For in vivo phosphorylation studies, hippocampal neurons from E 16 Cdk5 wild-type (Cdk5^+/+) and knockout mouse (Cdk5^−/−) embryos were cultured for 5 days. Phosphate-free DMEM supplemented with 100 μCi/ml (1 Ci = 37 GBq) [³²P]orthophosphoric acid was added, and the incubation continued for 3 hr. Lysates were collected, NR2A was immunoprecipitated (IP) with monoclonal anti-NR2A antibody (MAB5216; Chemicon), and ³²P-incorporation was visualized by autoradiography after SDS/10–20% PAGE. NR2A levels in each lane were measured by Western blotting.
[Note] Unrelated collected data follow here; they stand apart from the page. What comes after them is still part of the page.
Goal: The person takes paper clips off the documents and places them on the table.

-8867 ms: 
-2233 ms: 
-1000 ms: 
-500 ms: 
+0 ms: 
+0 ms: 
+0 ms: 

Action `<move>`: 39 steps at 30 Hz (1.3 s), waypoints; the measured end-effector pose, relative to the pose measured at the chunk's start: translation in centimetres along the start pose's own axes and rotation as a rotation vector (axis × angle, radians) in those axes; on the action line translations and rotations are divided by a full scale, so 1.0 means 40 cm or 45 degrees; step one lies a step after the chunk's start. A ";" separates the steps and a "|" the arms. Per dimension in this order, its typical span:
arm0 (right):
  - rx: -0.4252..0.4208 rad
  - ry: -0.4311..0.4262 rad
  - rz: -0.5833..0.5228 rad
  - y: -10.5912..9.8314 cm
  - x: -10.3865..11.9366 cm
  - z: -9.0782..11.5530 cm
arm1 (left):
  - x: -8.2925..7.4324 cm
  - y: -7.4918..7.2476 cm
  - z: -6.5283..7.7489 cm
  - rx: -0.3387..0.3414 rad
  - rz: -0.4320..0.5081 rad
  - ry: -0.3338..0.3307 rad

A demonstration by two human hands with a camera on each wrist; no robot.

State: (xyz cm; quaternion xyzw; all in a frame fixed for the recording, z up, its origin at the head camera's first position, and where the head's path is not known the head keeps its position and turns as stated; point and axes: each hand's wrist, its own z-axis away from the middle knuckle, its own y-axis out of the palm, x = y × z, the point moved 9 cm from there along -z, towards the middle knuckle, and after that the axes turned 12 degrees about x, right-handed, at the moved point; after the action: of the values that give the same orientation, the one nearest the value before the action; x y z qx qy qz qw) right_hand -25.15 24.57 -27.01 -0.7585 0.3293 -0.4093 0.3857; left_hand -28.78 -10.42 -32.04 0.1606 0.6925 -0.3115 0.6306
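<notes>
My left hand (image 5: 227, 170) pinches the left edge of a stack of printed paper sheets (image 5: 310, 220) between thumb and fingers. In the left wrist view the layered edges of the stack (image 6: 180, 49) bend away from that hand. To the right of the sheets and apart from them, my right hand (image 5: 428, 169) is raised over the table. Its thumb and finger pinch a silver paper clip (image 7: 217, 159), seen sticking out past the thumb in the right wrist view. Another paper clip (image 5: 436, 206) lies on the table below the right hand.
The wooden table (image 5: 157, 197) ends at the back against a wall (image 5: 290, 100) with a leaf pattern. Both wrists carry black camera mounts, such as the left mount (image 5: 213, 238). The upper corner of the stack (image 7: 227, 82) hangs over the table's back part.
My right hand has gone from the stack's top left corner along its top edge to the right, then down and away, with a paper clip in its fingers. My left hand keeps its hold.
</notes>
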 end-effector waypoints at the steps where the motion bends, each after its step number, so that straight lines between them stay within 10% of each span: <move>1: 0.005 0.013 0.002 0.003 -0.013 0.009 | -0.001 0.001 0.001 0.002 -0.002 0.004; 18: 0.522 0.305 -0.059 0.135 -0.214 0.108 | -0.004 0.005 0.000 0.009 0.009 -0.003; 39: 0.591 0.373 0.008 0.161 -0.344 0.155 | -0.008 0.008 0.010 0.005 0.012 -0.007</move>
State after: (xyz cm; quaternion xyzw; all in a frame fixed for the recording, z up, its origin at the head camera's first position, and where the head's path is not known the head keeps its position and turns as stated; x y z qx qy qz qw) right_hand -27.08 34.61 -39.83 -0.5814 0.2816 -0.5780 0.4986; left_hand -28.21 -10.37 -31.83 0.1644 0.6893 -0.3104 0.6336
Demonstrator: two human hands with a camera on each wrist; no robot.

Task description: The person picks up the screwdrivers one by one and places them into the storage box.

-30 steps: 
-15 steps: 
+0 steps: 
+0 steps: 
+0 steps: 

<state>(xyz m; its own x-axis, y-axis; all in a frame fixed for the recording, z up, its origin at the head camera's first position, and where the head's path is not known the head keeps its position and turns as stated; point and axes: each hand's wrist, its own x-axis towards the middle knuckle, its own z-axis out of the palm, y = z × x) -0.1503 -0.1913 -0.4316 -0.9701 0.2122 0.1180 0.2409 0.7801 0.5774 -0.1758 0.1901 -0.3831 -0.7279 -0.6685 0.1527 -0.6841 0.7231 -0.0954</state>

For in vitro phosphorylation studies, histone H1 or recombinant NR2A purified from Escherichia coli were incubated either with wild-type or kinase-inactive Cdk5 immunoprecipitate from transfected HEK293T cells. Histone H1 or recombinant NR2A was incubated with [³²P]γ-ATP (0.1 mM) in a buffer containing 50 mM Tris⋅HCl (pH 7.4), 1 mM EGTA, 1 mM dithiothretol, 5 mM MgCl₂, 0.5 mM microcystin L R, and IP-Cdk5 for 30 min at room temperature. In experiments examining in vitro phosphorylation of wild-type and mutant NR2A, glutathione S-transferase (GST)-Cdk5 and GST-p35 fusion proteins (synthesized by using pGEX-4T-2 vector; Amersham Pharmacia) (N. D. Amin and H.C.P., unpublished work) were incubated with wild-type or S1232A NR2A (2 μg) under the same conditions as described above. Proteins were resolved by SDS/PAGE. ³²P-incorporation and protein levels were determined by autoradiography and Coomassie staining, respectively.

Hippocampal Slice Preparation and Electrophysiology.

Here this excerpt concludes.